Os trabalhadores que ganham menos foram os que registraram maior recuperação do poder de compra em 2006, segundo a Pesquisa Nacional por Amostra de Domicílios (Pnad), divulgada hoje pelo Instituto Brasileiro de Geografia e Estatística (IBGE). A coordenadora de emprego e rendimento do instituto, Márcia Quintslr, disse que a recuperação ocorreu para os 50% dos trabalhadores com rendimento mais baixo. Essa parcela dos trabalhadores tinha, em 1996, rendimento médio real mensal de R$ 267 e, em 2006, de R$ 293.
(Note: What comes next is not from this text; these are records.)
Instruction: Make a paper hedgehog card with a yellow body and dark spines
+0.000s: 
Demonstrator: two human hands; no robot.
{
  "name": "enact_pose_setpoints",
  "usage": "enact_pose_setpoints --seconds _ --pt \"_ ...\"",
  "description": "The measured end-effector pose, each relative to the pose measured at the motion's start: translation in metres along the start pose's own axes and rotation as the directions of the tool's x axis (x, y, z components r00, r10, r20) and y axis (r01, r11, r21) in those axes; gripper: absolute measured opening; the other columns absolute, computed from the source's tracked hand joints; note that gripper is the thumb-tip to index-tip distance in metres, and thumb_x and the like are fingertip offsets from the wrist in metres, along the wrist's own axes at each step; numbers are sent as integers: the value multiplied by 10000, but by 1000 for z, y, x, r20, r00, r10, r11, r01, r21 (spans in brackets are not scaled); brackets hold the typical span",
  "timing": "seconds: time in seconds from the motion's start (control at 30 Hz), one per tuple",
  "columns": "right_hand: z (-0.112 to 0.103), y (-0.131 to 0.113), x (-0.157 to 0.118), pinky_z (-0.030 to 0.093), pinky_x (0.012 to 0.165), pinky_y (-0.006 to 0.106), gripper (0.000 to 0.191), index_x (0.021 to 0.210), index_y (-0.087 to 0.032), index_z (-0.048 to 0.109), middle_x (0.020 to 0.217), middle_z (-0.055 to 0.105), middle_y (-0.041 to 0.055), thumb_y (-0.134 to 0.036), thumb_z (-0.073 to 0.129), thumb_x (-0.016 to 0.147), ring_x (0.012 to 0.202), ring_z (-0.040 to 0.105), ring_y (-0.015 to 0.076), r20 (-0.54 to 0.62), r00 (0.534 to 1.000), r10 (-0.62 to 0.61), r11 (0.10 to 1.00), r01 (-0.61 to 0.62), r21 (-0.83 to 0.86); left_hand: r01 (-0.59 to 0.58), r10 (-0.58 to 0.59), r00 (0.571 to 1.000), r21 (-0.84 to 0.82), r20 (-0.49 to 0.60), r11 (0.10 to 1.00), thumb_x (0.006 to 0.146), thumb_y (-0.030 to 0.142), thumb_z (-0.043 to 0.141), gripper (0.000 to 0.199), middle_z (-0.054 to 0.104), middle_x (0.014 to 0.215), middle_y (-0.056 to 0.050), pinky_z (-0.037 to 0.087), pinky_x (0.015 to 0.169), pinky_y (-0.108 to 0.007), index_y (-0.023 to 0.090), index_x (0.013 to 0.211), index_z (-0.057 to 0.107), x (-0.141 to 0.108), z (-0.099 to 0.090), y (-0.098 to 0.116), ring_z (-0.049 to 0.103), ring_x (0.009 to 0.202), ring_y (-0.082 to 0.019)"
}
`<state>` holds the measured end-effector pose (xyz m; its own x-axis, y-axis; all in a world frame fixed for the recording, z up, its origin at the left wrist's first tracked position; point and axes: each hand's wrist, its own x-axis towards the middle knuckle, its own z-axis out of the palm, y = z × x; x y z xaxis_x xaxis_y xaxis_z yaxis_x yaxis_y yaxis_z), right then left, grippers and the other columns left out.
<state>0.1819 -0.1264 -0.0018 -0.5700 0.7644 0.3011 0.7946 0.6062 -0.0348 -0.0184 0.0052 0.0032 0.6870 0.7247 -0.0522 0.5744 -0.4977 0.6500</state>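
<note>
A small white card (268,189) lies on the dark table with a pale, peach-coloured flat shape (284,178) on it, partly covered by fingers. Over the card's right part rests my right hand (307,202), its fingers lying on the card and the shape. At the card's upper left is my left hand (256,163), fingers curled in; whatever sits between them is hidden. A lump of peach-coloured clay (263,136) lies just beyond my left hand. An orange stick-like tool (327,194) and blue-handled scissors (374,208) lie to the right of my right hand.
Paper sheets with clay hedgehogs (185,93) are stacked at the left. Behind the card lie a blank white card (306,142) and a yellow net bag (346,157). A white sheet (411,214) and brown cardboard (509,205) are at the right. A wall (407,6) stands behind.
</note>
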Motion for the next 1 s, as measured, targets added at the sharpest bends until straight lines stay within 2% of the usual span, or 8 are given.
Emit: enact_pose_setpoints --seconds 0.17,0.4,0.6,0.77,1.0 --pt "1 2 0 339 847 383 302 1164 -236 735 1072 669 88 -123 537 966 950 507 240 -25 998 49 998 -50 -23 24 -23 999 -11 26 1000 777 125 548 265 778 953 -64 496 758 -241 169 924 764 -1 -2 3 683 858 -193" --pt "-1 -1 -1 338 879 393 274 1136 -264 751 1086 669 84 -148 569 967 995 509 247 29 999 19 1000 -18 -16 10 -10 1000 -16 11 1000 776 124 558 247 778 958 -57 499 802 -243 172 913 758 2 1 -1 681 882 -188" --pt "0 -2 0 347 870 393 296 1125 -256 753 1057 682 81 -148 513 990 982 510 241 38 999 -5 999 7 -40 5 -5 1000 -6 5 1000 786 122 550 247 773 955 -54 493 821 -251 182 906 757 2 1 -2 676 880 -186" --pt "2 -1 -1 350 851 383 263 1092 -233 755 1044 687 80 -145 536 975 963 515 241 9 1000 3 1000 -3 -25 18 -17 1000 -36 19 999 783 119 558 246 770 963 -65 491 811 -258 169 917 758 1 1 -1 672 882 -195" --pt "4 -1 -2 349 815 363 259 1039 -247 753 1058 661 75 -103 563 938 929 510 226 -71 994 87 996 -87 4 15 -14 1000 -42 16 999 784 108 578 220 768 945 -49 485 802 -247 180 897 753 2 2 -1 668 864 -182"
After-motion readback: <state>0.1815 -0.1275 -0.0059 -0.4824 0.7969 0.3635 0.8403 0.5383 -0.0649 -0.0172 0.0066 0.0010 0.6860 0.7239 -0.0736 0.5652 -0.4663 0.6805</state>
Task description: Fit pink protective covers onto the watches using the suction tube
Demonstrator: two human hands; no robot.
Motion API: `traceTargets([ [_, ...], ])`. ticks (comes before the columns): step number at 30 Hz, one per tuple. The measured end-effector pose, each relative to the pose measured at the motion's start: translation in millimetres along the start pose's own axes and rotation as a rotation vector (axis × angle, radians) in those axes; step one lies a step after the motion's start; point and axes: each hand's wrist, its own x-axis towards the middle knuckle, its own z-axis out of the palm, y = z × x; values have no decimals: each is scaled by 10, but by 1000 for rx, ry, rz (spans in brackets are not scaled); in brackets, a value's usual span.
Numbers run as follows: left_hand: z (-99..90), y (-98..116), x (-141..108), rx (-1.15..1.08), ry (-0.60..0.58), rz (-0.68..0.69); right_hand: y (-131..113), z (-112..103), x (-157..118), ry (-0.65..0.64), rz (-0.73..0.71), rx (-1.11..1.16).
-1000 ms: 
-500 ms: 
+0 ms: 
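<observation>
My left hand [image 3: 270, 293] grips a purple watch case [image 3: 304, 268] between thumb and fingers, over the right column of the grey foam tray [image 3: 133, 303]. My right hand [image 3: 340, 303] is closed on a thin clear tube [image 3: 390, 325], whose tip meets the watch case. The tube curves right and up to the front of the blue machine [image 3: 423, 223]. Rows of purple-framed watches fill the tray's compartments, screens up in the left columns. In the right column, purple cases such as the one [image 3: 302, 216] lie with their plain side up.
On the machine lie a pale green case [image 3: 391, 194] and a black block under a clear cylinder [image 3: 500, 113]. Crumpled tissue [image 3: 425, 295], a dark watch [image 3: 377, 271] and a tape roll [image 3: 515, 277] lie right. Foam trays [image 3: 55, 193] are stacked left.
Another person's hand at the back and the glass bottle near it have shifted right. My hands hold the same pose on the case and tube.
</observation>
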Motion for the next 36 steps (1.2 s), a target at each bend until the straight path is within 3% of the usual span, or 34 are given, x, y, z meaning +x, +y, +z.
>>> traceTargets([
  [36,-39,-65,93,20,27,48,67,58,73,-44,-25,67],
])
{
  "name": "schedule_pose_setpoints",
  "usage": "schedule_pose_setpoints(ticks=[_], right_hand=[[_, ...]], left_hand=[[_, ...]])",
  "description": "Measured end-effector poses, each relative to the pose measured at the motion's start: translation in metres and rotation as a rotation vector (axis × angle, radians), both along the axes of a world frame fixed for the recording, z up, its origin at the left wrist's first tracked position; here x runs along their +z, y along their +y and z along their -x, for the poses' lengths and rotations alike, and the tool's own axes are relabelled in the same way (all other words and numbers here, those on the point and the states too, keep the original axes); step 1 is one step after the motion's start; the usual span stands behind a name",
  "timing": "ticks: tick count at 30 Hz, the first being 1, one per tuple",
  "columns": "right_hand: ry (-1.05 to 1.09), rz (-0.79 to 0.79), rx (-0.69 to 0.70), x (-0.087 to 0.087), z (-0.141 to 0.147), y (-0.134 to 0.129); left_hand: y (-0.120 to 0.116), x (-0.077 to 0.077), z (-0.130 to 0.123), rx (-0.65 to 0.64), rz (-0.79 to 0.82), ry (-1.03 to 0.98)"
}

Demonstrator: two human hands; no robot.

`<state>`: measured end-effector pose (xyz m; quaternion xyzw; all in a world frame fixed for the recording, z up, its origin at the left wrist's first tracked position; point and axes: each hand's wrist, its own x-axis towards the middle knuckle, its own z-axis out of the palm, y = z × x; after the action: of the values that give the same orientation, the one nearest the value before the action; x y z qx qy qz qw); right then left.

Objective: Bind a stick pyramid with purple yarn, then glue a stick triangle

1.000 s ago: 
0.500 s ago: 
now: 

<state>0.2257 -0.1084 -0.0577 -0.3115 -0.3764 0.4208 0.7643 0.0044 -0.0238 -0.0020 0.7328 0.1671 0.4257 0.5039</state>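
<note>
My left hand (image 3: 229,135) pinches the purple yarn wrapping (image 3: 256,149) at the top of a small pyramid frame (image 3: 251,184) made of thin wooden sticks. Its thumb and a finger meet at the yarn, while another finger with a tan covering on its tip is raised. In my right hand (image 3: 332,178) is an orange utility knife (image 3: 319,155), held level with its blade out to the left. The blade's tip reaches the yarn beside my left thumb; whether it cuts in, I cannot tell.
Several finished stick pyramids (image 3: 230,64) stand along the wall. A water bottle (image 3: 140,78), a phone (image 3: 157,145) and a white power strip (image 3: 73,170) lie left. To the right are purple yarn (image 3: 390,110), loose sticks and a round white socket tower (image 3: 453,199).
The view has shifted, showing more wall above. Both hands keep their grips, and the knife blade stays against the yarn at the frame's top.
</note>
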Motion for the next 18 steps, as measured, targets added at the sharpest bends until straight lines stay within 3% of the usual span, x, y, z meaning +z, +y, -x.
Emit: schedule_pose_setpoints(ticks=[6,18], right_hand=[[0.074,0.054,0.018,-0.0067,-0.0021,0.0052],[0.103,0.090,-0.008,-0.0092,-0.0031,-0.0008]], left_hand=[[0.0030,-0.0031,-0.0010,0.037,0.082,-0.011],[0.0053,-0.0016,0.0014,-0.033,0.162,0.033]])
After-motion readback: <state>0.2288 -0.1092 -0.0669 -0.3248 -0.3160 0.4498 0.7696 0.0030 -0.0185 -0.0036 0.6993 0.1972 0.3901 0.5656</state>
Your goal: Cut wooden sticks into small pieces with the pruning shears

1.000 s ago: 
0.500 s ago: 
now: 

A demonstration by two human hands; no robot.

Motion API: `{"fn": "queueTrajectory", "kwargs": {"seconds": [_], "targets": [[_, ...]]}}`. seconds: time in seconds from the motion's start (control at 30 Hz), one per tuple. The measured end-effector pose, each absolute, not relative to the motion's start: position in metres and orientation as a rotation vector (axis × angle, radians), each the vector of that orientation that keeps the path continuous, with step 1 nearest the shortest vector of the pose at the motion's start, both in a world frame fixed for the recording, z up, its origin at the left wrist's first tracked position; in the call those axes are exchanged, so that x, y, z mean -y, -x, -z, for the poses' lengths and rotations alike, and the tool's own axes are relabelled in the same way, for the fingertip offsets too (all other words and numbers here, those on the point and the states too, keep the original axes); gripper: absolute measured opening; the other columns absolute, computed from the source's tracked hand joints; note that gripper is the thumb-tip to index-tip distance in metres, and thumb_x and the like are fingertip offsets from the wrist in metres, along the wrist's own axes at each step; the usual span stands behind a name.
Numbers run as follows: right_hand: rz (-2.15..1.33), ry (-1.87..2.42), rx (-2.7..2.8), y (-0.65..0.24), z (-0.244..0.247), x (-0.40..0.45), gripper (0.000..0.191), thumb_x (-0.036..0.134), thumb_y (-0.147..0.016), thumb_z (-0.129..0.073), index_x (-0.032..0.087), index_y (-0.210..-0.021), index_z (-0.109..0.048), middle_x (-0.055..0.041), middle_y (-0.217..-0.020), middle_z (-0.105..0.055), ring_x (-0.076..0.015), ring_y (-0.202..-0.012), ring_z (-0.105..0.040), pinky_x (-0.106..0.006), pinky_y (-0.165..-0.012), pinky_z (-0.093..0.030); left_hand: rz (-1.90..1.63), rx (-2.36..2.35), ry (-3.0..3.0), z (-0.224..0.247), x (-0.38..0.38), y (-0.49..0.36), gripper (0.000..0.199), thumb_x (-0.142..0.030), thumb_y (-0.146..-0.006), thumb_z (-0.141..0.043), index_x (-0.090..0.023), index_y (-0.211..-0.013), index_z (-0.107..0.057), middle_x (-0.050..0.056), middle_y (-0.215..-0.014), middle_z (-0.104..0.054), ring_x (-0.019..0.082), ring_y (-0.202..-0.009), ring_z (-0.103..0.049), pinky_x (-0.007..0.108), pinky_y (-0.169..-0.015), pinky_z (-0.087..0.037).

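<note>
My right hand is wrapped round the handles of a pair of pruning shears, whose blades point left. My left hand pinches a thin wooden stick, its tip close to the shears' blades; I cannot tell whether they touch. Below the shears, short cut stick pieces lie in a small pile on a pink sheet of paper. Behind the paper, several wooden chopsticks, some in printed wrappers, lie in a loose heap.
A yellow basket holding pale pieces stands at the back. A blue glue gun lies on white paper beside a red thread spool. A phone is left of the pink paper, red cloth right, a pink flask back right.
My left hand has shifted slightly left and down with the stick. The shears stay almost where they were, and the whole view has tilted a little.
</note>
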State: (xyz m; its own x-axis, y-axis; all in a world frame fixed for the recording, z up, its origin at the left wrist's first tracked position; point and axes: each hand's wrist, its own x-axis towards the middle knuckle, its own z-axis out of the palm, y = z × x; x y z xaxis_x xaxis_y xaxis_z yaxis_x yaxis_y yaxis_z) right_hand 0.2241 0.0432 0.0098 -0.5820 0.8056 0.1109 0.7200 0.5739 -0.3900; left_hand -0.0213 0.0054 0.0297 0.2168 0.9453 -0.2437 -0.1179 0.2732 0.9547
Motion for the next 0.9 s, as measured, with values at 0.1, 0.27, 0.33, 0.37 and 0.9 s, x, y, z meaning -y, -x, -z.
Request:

Mas, para o total dos trabalhadores, incluindo todas as faixas de rendimento, ainda que tenha ocorrido o maior crescimento anual dos últimos anos (7,2% ante 2005), o rendimento médio real do trabalho não chegou, em 2006, ao patamar em que estava em 1996. Enquanto em 1996 o rendimento médio real mensal era de R$ 975, em 2006, era de R$ 888.

Márcia explica que a recuperação do rendimento para as pessoas com salários mais baixos "decorreu, entre outros fatores, dos diversos aumentos reais do salário mínimo observados no período". Indagada se esses resultados teriam relação com os benefícios do programa Bolsa Família, ela lembrou que esses dados se referem ao rendimento do trabalho, mas admitiu que os efeitos indiretos do programa na economia podem ter contribuído para o resultado.